2-t-butyl-4-(dimethylbenzyl)phenol and 2,4-bis-(dimethylbenzyl)-6-t-butylphenol
The compounds 2-t-butyl-4-(dimethylbenzyl)phenol and 2,4-bis-(dimethylbenzyl)-6-t-butylphenol were both found in lobster hemolymph and marine sediments, and are used industrially in antioxidant blends for the manufacturing of rubber and other polymers (Messina et al., 1982; Russell et al., 2002). Interestingly, these phenols, along with 2,4-bis-(dimethylbenzyl)phenol, were found to be cyclooxgenase inhibitors that occur naturally in peat (Russell et al., 2002). Under the tradename isobutylenated methylstyrenated phenol, the 2,4-bis-(dimethylbenzyl)-6-t-butylphenol compound is listed as having a high production volume (more than a million pounds produced per year) by the U.S. Environmental Protection Agency in its High Production Volume Challenge Program, which encourages manufacturers to investigate the toxicity of these chemicals (U.S. EPA, 2002). This compound has also been reported in sediments contaminated with coal tar sediments (Zeng and Hong, 2002). The 2-t-butyl-4-(dimethylbenzyl)phenol compound, however, has not been reported as a contaminant until now.

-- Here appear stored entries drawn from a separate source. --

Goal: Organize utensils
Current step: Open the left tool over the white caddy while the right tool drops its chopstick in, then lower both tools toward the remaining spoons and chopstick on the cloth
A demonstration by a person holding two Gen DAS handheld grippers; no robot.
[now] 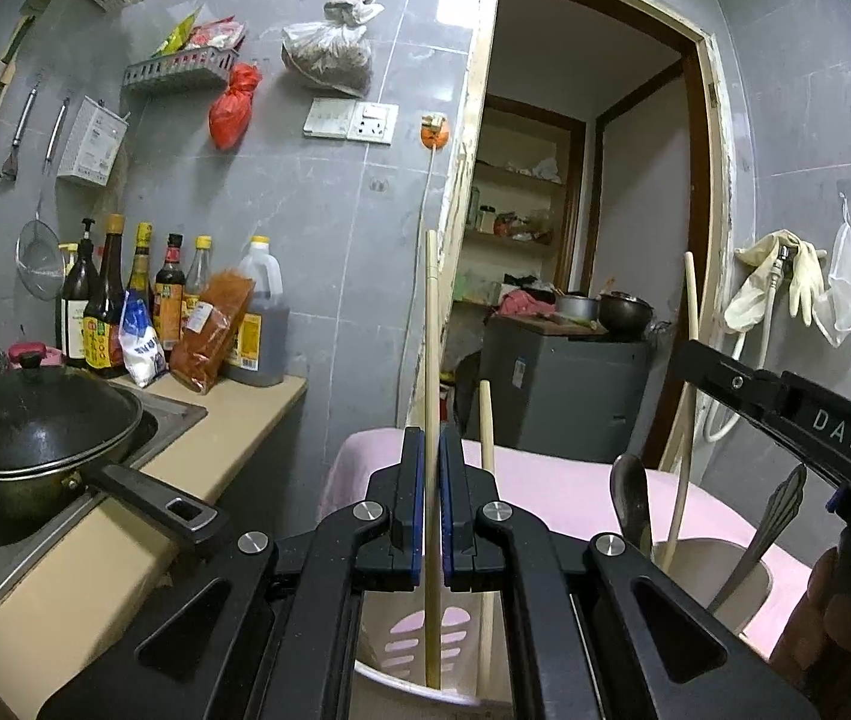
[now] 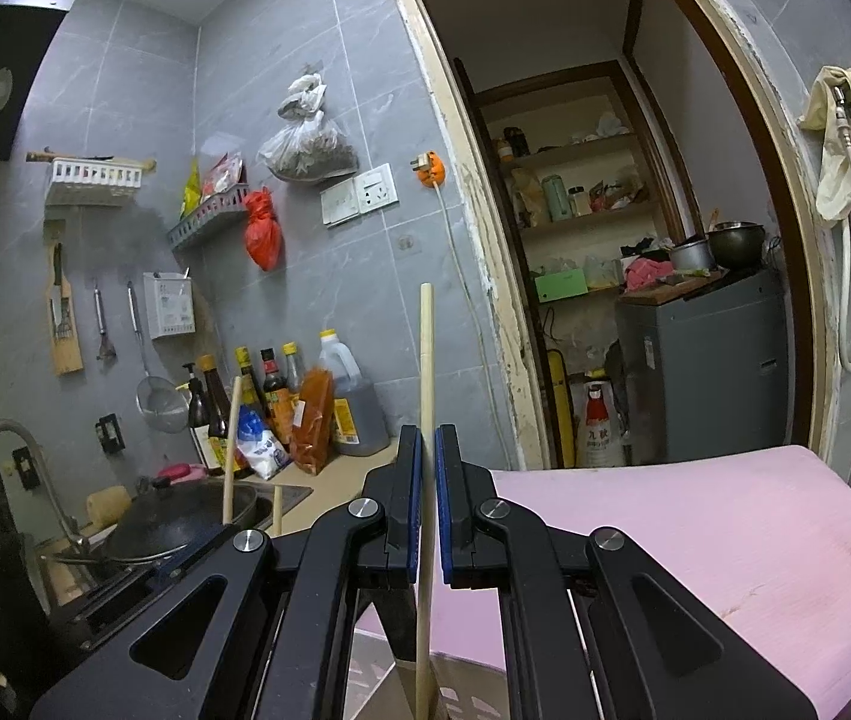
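Chopsticks everywhere: left gripper (image 1: 432, 450) pinching one wooden chopstick (image 1: 431, 324) upright, tip down in a slotted white utensil holder (image 1: 425, 642); right gripper (image 2: 429, 447) clamped on another chopstick (image 2: 425, 360) above the pink table (image 2: 695, 516).

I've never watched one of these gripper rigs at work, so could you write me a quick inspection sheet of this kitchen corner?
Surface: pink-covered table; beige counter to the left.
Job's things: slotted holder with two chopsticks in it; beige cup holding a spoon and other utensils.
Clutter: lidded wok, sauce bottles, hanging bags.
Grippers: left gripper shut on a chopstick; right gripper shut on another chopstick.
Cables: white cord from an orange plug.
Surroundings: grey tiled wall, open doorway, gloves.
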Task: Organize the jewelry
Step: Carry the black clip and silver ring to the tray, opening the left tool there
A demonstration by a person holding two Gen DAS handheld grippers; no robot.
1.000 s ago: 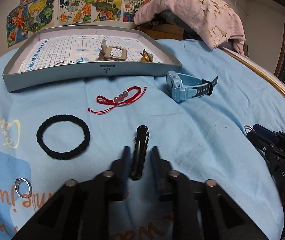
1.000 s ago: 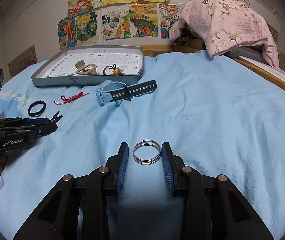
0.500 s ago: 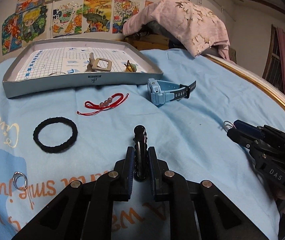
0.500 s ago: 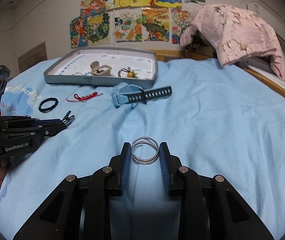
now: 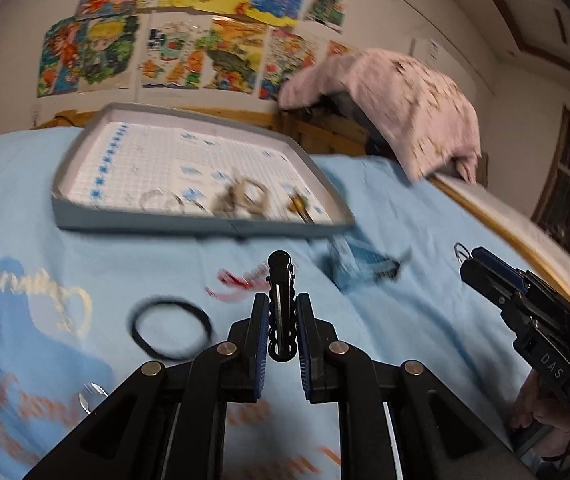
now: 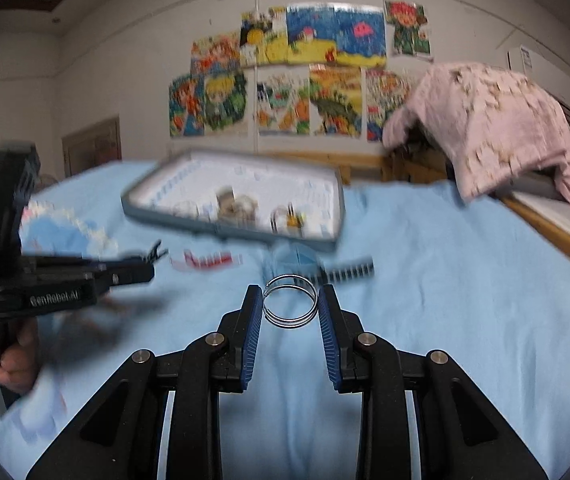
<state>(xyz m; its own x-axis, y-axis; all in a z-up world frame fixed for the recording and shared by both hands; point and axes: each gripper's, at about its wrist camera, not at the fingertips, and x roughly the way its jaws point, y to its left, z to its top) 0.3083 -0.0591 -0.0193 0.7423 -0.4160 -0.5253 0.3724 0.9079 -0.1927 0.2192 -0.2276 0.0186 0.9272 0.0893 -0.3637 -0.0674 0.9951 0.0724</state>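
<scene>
My left gripper (image 5: 281,316) is shut on a black hair clip (image 5: 281,280) and holds it above the blue bedsheet. My right gripper (image 6: 290,304) is shut on a pair of silver bangles (image 6: 290,300), also lifted off the sheet. The grey tray (image 5: 189,222) lies ahead with a beige clip (image 5: 245,198), thin rings and a small gold piece inside. On the sheet lie a black hair tie (image 5: 171,328), a red bead bracelet (image 5: 241,280), a blue watch (image 5: 361,262) and a small silver ring (image 5: 93,396). The views are motion-blurred.
A pink cloth (image 5: 397,104) hangs over the wooden headboard at the back right. Drawings cover the wall behind. The bed's wooden side rail (image 5: 505,220) runs along the right. Each gripper shows in the other's view, the right one (image 5: 525,312) and the left one (image 6: 65,280).
Both grippers closed on their items, the left on the hair clip and the right on the bangles, then lifted them off the sheet and moved towards the tray.
</scene>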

Probable sources of the alklphenols and likelihood of the presence of other phenols
Given that these identified alkylphenols are used in industrial antioxidant formulations similar to those of BPA, and that alkylphenol and BPA contamination is well known and widespread, it is likely that the source of these identified phenols is alkylphenol contamination originating from wastewater outfalls or released directly into the environment; these are the sources that have been identified for other alkylphenols and BPA (Ying et al., 2002). Surface runoff from heavily traveled roadways containing tire residue may be a contributing source of these chemicals. It is to be noted, however, that three of these compounds were also found naturally in peat bog material (Russell et al., 2002), indicating that they may be residues derived from breakdown of plant material. More research is needed to determine the sources of these chemicals. It should also be emphasized that the nonpolar extraction method employed, using hexane, may not be suitable for the extraction of some of the more polar phenols, such as BPA and 4-dimethylbenzylphenol, which may therefore also be present.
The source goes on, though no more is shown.